_INSTRUCTIONS FOR THE TASK_. Could you copy each line of the listing that holds "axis"?
■ ■ ■ ■
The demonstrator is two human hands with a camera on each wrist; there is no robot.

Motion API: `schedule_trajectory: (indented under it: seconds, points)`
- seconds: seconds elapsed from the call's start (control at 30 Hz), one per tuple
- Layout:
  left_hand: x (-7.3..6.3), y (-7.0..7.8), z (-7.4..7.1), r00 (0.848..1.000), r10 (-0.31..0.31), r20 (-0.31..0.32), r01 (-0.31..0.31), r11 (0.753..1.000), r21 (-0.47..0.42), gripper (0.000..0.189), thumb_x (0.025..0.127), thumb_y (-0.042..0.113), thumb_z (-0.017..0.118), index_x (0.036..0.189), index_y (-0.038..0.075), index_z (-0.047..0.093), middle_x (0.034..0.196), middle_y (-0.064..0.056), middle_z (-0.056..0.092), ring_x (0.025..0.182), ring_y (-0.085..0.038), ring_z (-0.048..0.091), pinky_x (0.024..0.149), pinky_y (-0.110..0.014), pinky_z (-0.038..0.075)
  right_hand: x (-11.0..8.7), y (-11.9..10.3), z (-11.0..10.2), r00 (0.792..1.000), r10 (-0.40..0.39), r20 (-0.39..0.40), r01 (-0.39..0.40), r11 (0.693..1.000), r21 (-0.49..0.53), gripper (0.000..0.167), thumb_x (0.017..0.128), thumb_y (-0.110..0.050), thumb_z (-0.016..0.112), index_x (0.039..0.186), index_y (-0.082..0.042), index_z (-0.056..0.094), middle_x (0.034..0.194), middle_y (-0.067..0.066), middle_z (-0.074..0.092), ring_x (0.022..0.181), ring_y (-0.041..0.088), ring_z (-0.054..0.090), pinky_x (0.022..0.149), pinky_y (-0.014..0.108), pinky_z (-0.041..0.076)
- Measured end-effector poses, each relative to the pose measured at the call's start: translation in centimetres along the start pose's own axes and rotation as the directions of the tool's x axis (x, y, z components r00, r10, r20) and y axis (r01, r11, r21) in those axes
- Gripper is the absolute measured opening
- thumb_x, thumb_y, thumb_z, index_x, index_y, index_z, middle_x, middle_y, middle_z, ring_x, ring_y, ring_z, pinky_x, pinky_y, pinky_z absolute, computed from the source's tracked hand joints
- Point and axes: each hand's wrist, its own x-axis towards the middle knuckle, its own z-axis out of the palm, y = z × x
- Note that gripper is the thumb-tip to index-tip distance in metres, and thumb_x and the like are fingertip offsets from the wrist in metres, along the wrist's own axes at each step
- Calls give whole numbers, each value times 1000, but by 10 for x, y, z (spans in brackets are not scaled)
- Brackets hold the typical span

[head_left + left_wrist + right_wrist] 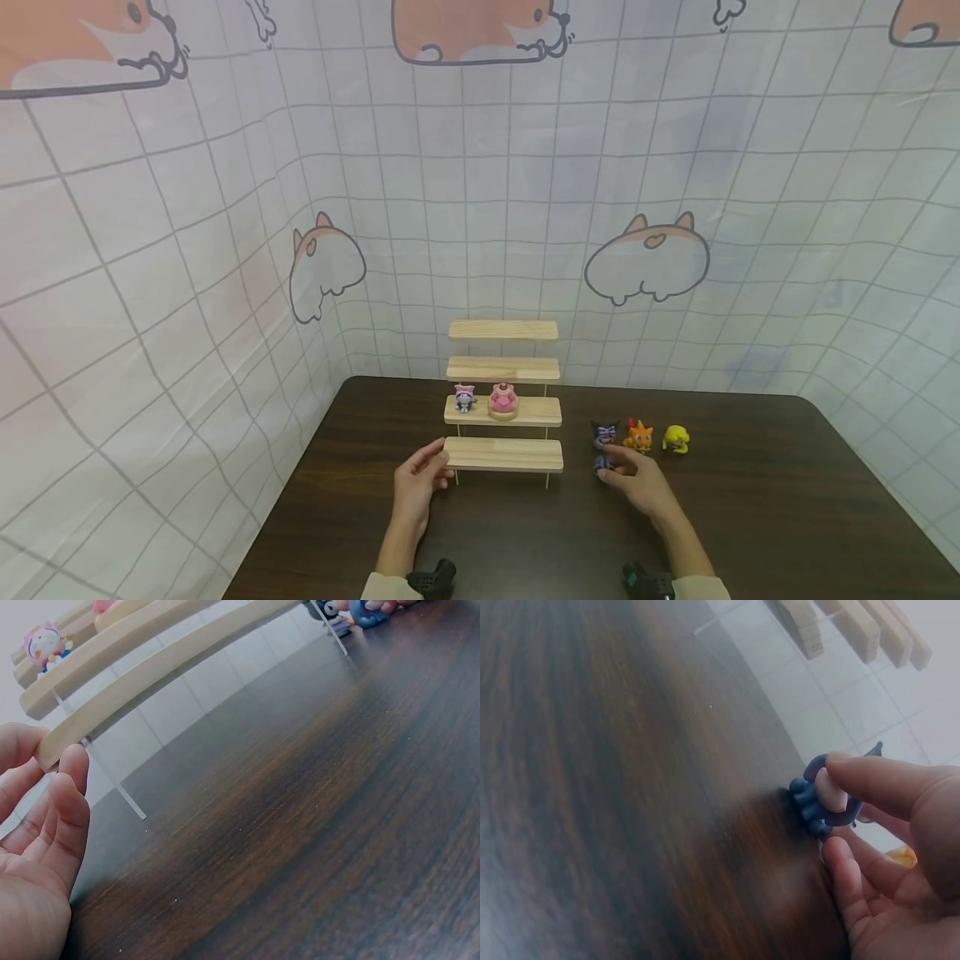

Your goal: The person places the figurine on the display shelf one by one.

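A four-tier wooden display shelf (502, 454) stands on the dark table, and my left hand (415, 487) pinches the left end of its lowest board (124, 694). Fingers lie above and below that board in the left wrist view. My right hand (639, 482) holds a small dark blue figurine (810, 802) with a pale oval part between thumb and fingers, low over the table right of the shelf. Just behind it are a black-and-purple figurine (604, 431), an orange spiky figurine (639, 436) and a yellow figurine (676, 439).
On the second tier from the bottom sit a small white-and-blue figurine with a pink top (464, 399) and a pink round figurine (503, 402). Behind the table (750, 517) hangs a white grid-patterned cloth (510, 250) with dog drawings. Thin legs support the boards.
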Motion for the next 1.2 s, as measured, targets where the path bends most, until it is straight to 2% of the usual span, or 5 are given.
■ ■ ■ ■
_SOLVED EXERCISE_.
- Measured end-effector poses, each relative to the pose measured at the call's start: translation in centimetres along the start pose's own axes and rotation as the directions of the tool's x axis (x, y, z components r00, r10, r20) and y axis (r01, r11, r21) in those axes
- Point and axes: each hand's wrist, its own x-axis towards the middle knuckle, its own z-axis out of the palm, y = z × x

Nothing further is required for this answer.